§ **WHAT NEEDS TO BE DONE**:
Return the line that has "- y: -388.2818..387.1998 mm" and all lines below it through the last, exactly as they stand; omit pictures.

§ **DATA**:
== == ==

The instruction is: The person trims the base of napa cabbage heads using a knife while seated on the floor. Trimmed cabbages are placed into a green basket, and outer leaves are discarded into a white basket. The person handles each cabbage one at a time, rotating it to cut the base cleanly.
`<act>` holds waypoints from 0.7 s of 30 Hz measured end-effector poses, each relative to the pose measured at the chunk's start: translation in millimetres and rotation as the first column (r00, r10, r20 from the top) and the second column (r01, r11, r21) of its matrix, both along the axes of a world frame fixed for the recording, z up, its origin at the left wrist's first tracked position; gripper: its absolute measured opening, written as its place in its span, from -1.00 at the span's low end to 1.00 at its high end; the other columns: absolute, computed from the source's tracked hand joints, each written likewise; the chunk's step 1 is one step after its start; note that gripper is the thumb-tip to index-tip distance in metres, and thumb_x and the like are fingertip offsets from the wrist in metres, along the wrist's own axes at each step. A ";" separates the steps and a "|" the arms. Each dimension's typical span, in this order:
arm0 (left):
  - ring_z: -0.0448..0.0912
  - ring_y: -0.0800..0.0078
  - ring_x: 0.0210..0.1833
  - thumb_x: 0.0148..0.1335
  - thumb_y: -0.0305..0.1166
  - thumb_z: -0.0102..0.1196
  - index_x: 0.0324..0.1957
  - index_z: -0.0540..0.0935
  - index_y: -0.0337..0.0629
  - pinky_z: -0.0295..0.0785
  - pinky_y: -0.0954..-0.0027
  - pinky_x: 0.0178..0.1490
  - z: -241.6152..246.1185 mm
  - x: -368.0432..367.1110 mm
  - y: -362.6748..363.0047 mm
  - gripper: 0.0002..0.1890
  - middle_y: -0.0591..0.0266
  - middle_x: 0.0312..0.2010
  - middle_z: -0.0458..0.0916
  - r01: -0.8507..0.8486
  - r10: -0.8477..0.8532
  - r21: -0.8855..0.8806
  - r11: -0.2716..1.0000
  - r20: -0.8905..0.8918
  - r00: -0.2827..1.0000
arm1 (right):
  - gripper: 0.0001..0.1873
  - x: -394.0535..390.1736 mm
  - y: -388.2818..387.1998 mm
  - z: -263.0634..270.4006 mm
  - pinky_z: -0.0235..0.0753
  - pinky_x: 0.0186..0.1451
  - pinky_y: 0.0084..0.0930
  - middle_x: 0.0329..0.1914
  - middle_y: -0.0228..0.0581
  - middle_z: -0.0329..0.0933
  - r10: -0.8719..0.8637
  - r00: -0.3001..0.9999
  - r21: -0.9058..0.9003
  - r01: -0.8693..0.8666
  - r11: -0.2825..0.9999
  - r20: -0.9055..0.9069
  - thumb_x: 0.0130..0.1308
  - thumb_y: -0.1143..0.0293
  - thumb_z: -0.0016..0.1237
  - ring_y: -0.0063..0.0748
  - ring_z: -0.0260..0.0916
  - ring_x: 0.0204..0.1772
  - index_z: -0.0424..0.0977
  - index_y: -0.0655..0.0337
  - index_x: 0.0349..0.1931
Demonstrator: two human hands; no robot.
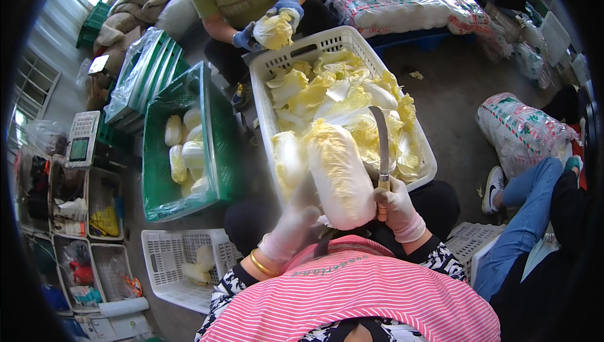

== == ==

§ **EXERCISE OUTPUT**:
  - y: -388.2818..387.1998 mm
  - z: -263.0634..270.4006 mm
  - pinky_z: -0.0235..0.0753
  - pinky_x: 0.0186..0.1451
  - pinky_y: 0.0084..0.0930
  - middle_x: 0.0329..0.1914
  - middle_y: -0.0228..0.0581
  - middle_z: -0.0329..0.0933
  - r10: -0.8719..0.8637
  - r00: -0.3001..0.9999
  - r21: -0.9058..0.9003
  - r01: -0.8693..0.8666
  - r11: -0.2825..0.9999
  - r20: -0.9055..0.9069
  - thumb_x: 0.0130..0.1308
  - thumb_y: -0.1143..0.0293
  - thumb_z: -0.0016..0.1237
  - ring_y: -0.0063..0.0748
  - ring_z: -0.0260..0.0916
  - ring_x: 0.0204..0.1772
  - index_z: -0.0424..0.0977
  - index_y: -0.0655..0.0337
  - index_x: 0.0349..0.1931
Demonstrator: two human hands; no robot.

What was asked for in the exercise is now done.